Work task - For each record below, output its text exactly and skip any picture.

START Data excerpts

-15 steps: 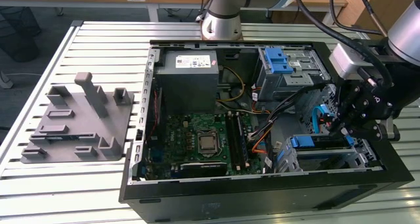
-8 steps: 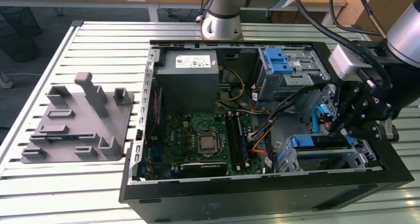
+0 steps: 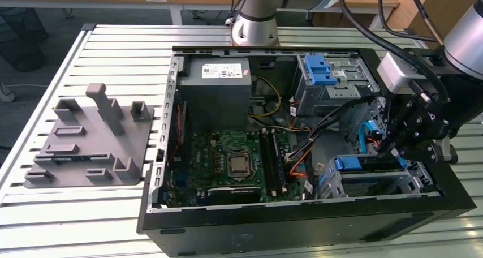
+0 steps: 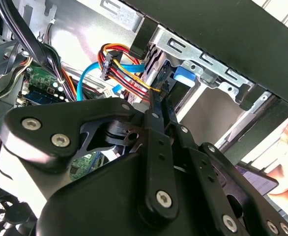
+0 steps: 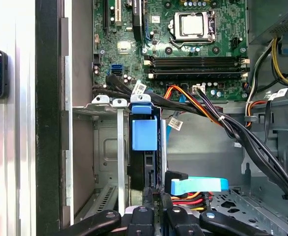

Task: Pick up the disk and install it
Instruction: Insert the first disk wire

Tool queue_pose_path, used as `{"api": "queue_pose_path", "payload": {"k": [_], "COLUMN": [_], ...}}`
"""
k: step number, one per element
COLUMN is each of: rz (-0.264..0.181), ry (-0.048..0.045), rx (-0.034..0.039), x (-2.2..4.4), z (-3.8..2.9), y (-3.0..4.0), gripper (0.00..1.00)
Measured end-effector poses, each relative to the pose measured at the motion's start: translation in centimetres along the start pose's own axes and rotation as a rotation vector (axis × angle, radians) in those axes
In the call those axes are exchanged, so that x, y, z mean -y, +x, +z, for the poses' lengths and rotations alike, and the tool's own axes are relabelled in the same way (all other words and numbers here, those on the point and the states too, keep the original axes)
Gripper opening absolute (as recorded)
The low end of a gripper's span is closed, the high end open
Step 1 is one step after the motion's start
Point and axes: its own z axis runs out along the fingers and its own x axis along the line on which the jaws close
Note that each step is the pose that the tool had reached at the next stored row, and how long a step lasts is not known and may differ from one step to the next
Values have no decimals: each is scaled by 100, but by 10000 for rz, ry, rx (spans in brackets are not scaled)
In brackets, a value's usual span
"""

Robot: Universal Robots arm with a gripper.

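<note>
We find the gripper (image 3: pixel 394 151) pressed together at the rear edge of the disk (image 5: pixel 145 147), which stands on edge in the drive cage (image 5: pixel 107 142) inside the open computer case (image 3: pixel 302 215)

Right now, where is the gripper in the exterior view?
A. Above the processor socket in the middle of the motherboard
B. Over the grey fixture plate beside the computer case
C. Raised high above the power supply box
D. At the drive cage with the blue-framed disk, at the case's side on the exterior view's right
D: the gripper reaches down at the drive cage, just above the blue-edged disk, far from the motherboard.
</note>
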Motion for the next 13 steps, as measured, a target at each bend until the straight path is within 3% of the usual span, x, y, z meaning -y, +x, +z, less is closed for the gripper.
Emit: {"api": "queue_pose_path", "payload": {"k": [13], "rz": [0], "ry": [0], "rx": [13], "x": [0], "z": [-8], "y": [6], "gripper": [17]}}
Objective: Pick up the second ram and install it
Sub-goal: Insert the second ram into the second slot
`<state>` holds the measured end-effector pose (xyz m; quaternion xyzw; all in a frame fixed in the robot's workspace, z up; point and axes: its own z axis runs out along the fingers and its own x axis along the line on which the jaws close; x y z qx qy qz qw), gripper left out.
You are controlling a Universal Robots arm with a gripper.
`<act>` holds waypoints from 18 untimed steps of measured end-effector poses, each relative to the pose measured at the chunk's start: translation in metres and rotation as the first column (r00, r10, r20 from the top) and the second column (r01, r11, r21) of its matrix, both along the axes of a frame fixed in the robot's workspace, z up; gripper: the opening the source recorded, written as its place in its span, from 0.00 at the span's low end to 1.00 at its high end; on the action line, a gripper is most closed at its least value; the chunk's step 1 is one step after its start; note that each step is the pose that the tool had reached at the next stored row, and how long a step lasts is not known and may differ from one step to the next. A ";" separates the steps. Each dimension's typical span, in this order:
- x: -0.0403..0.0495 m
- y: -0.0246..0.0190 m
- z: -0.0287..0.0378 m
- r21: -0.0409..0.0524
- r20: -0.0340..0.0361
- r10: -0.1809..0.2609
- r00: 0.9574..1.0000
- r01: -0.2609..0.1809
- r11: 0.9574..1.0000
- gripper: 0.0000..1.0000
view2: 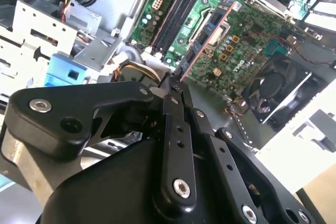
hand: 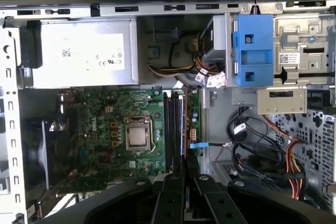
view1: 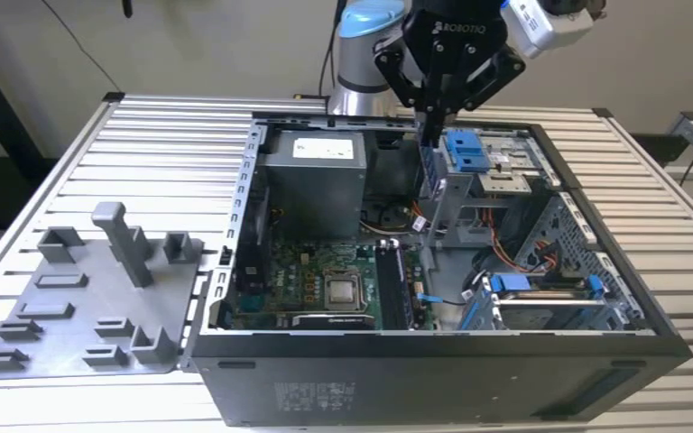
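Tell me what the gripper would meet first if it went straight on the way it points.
The black gripper, shut on the thin dark memory stick, points into the open dark case. The stick would probably reach the long black memory slots on the green motherboard first; depth is unclear.

A silver-grey Universal Robots arm [view1: 356,81] is topped by a light blue joint cap [view1: 371,18], with a thin black cable [view1: 328,59] alongside. Its matte black gripper [view1: 431,135] bears white lettering. The second wrist view shows angular linked bars [view2: 176,145] pinned with silver screws [view2: 181,188]. A white-and-grey camera housing [view1: 545,23] flanks the wrist.
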<state>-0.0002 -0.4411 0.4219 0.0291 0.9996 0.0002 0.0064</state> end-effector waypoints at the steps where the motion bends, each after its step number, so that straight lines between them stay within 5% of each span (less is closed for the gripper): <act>1: 0.0000 0.0000 -0.0011 0.000 0.000 0.007 1.000 -0.007 1.000 0.13; 18: 0.0000 -0.0008 -0.0170 -0.007 0.000 0.041 0.999 -0.041 0.999 0.13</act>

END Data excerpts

Answer for the task -
-15 steps: 
-8 steps: 
+0 steps: 
+0 steps: 
+0 steps: 

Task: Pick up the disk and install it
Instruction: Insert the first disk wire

Tool queue_pose_path, used as `{"api": "queue_pose_path", "payload": {"k": [_], "COLUMN": [_], ...}}`
"""
k: step number, one per element
COLUMN is each of: rz (-0.264..0.181), ry (-0.048..0.045), rx (-0.034..0.039), x (-2.2..4.4), z (-3.8..2.9), y (-3.0..4.0), gripper (0.00..1.00)
Measured end-effector poses, each relative to the pose measured at the motion's start: translation in centimetres along the start pose's own axes and rotation as a rotation vector (axis × angle, radians) in those axes
In the call those axes are exchanged, so that x, y, z mean -y, +x, +z, for the poses' lengths and rotations alike, and the tool's own axes are relabelled in the same way (all other words and numbers here, those on the point and the states too, keep the original axes)
Gripper opening absolute (as recorded)
The low end of a gripper's span is closed, the high end open
Step 1 is one step after the motion's start
Point and axes: its own z axis runs out along the fingers and its own x axis along the line on which the jaws close
Note that each step is the pose that the tool had reached at the next stored row, and how long a step lasts is not known and may differ from one step to the next
Values have no decimals: each is scaled by 100, but by 10000 for rz, ry, rx (spans in brackets are not scaled)
In brackets, a value's usual span
"""

Robot: Universal Robots arm with a gripper.

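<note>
We find the gripper (image 3: pixel 394 151) pressed together at the rear edge of the disk (image 5: pixel 145 147), which stands on edge in the drive cage (image 5: pixel 107 142) inside the open computer case (image 3: pixel 302 215)

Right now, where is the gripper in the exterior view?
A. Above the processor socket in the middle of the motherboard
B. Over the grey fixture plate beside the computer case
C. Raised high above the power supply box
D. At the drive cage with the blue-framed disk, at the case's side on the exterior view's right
D: the gripper reaches down at the drive cage, just above the blue-edged disk, far from the motherboard.
</note>
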Motion for the next 13 steps, as measured, a target at each bend until the straight path is within 3% of the usual span, x, y, z meaning -y, +x, +z, less is closed for the gripper.
Emit: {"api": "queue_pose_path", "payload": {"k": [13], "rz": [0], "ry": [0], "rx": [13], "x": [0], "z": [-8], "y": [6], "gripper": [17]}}
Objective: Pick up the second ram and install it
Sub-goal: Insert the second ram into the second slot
`<state>` holds the measured end-effector pose (xyz m; quaternion xyzw; all in a frame fixed in the robot's workspace, z up; point and axes: its own z axis runs out along the fingers and its own x axis along the line on which the jaws close; x y z qx qy qz qw), gripper left out.
You are controlling a Universal Robots arm with a gripper.
`<act>` holds waypoints from 18 untimed steps of measured end-effector poses, each relative to the pose measured at the chunk's start: translation in metres and rotation as the first column (r00, r10, r20 from the top) and the second column (r01, r11, r21) of its matrix, both along the axes of a frame fixed in the robot's workspace, z up; gripper: the opening the source recorded, written as its place in its span, from 0.00 at the span's low end to 1.00 at its high end; on the action line, a gripper is most closed at its least value; the chunk's step 1 is one step after its start; note that each step is the pose that the tool had reached at the next stored row, and how long a step lasts is not known and may differ from one step to the next. A ";" separates the steps. Each dimension's typical span, in this order:
- x: -0.0403..0.0495 m
- y: -0.0246..0.0190 m
- z: -0.0287..0.0378 m
- r21: -0.0409..0.0524
- r20: -0.0340..0.0361
- r10: -0.1809..0.2609
- r00: 0.9574..1.0000
- r01: -0.2609..0.1809
- r11: 0.9574..1.0000
- gripper: 0.0000..1.0000
view2: 
hand: 
view1: 
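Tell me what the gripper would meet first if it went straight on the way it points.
The black gripper, shut on the thin dark memory stick, points into the open dark case. The stick would probably reach the long black memory slots on the green motherboard first; depth is unclear.

A silver-grey Universal Robots arm [view1: 356,81] is topped by a light blue joint cap [view1: 371,18], with a thin black cable [view1: 328,59] alongside. Its matte black gripper [view1: 431,135] bears white lettering. The second wrist view shows angular linked bars [view2: 176,145] pinned with silver screws [view2: 181,188]. A white-and-grey camera housing [view1: 545,23] flanks the wrist.
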<state>-0.0002 -0.4411 0.4219 0.0291 0.9996 0.0002 0.0064</state> end-effector waypoints at the steps where the motion bends, each after its step number, so that straight lines between them stay within 5% of each span (less is closed for the gripper): <act>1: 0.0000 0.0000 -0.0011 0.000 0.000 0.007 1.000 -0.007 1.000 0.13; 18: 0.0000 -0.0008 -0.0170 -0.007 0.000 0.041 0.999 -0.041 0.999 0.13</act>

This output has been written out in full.